## Assignment
Transcribe the data exactly, stopping after the "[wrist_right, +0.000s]" line.

## Data excerpt

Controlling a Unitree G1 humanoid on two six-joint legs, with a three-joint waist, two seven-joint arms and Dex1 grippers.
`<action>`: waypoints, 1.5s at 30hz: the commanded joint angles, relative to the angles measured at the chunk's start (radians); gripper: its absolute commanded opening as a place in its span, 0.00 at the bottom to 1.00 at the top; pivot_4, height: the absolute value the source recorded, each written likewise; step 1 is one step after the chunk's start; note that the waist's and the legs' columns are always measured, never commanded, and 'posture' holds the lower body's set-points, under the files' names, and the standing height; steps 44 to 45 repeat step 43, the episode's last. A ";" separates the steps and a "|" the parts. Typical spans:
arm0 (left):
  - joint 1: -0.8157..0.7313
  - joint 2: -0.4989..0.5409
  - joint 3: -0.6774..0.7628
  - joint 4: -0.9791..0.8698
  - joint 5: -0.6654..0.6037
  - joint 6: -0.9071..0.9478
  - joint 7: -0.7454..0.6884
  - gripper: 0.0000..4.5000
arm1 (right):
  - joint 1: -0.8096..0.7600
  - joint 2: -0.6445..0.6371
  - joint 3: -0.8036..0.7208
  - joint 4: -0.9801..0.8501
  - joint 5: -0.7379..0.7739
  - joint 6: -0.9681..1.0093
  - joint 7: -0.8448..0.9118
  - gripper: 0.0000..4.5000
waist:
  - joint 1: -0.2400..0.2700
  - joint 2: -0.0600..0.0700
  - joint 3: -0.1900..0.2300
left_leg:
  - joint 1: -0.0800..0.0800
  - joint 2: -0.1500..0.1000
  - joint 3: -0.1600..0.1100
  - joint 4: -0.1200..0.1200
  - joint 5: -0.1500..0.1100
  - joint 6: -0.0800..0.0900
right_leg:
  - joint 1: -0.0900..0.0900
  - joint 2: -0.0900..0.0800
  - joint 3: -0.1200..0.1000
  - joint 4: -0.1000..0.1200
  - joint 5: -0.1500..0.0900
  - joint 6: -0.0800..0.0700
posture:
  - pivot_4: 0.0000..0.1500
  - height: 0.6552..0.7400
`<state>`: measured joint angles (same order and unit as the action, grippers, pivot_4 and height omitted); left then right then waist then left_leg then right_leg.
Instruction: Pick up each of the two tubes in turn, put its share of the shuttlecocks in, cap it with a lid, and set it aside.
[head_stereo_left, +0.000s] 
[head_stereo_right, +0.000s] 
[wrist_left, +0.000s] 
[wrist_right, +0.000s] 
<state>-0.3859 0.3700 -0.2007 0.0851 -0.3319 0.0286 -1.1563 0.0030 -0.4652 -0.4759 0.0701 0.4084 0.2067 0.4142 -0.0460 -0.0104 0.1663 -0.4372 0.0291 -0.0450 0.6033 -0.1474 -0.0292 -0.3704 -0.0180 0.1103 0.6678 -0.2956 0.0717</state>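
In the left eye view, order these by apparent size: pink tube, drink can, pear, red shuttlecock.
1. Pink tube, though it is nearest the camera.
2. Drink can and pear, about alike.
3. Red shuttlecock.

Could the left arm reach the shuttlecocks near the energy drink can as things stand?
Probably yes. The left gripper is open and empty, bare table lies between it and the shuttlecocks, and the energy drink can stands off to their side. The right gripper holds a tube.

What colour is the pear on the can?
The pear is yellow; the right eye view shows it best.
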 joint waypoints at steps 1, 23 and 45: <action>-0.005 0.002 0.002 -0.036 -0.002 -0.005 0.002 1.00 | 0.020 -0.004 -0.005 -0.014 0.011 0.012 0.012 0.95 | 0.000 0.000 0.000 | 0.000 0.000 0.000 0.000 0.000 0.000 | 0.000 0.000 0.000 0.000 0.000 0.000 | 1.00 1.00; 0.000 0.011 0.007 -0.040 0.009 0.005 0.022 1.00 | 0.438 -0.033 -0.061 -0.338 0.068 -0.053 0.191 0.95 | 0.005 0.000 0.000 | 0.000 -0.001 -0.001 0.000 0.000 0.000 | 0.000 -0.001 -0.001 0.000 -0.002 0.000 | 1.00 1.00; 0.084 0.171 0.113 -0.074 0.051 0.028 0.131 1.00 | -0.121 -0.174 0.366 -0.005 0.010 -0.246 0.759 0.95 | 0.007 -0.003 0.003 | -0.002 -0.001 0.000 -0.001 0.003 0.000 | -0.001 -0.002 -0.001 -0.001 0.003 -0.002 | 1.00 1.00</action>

## Reply to the exercise
Controlling a Unitree G1 humanoid on two six-joint legs, with a three-joint waist, two seven-joint arms and Dex1 grippers.
`<action>`: waypoints, 1.5s at 30hz: the commanded joint angles, relative to the angles measured at the chunk's start (radians); gripper: its absolute commanded opening as a place in its span, 0.00 at the bottom to 1.00 at the top; pivot_4, height: the absolute value the source recorded, each written likewise; step 1 is one step after the chunk's start; note that the waist's and the legs' columns are always measured, never commanded, and 'posture' holds the lower body's set-points, under the files' names, and the standing height; steps 44 to 45 repeat step 43, the episode's last. A ";" separates the steps and a "|" the parts. Typical spans:
arm0 (left):
  - joint 1: -0.8157..0.7313
  - joint 2: -0.4989..0.5409
  - joint 3: -0.6774..0.7628
  - joint 4: -0.9791..0.8698
  - joint 5: -0.6654..0.6037
  - joint 6: -0.9071..0.9478
  - joint 7: -0.7454..0.6884
  - gripper: 0.0000..4.5000
arm1 (right):
  - joint 1: -0.8096..0.7600
  - joint 2: -0.6445..0.6371
  - joint 3: -0.8036..0.7208
  - joint 4: -0.9801..0.8501
  - joint 5: -0.7379..0.7739
  - joint 6: -0.9681..1.0093
  - joint 7: -0.8448..0.9118
  - gripper: 0.0000..4.5000
waist:
  - joint 1: -0.2400..0.2700
  - joint 2: -0.0600..0.0700
  - joint 3: -0.1900..0.2300
left_leg:
  - joint 1: -0.0800..0.0800
  - joint 2: -0.1500..0.1000
  - joint 3: -0.1600..0.1100
  - joint 4: -0.1200..0.1200
  - joint 5: -0.1500..0.1100
  - joint 6: -0.0800..0.0900
right_leg:
  - joint 1: -0.0900..0.0900
  - joint 2: -0.0900..0.0800
  - joint 3: -0.1200..0.1000
  - joint 4: -0.1000..0.1200
  - joint 5: -0.1500..0.0900
  - joint 6: -0.0800..0.0700
posture:
  - pivot_4: 0.0000..0.1500
  - height: 0.6552..0.7400
`<state>`: measured joint angles (same order and unit as the action, grippers, pivot_4 and height omitted); left then right then waist then left_leg then right_leg.
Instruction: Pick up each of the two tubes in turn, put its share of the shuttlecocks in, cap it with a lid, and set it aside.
[head_stereo_left, +0.000s] 
[head_stereo_right, +0.000s] 
[wrist_left, +0.000s] 
[wrist_right, +0.000s] 

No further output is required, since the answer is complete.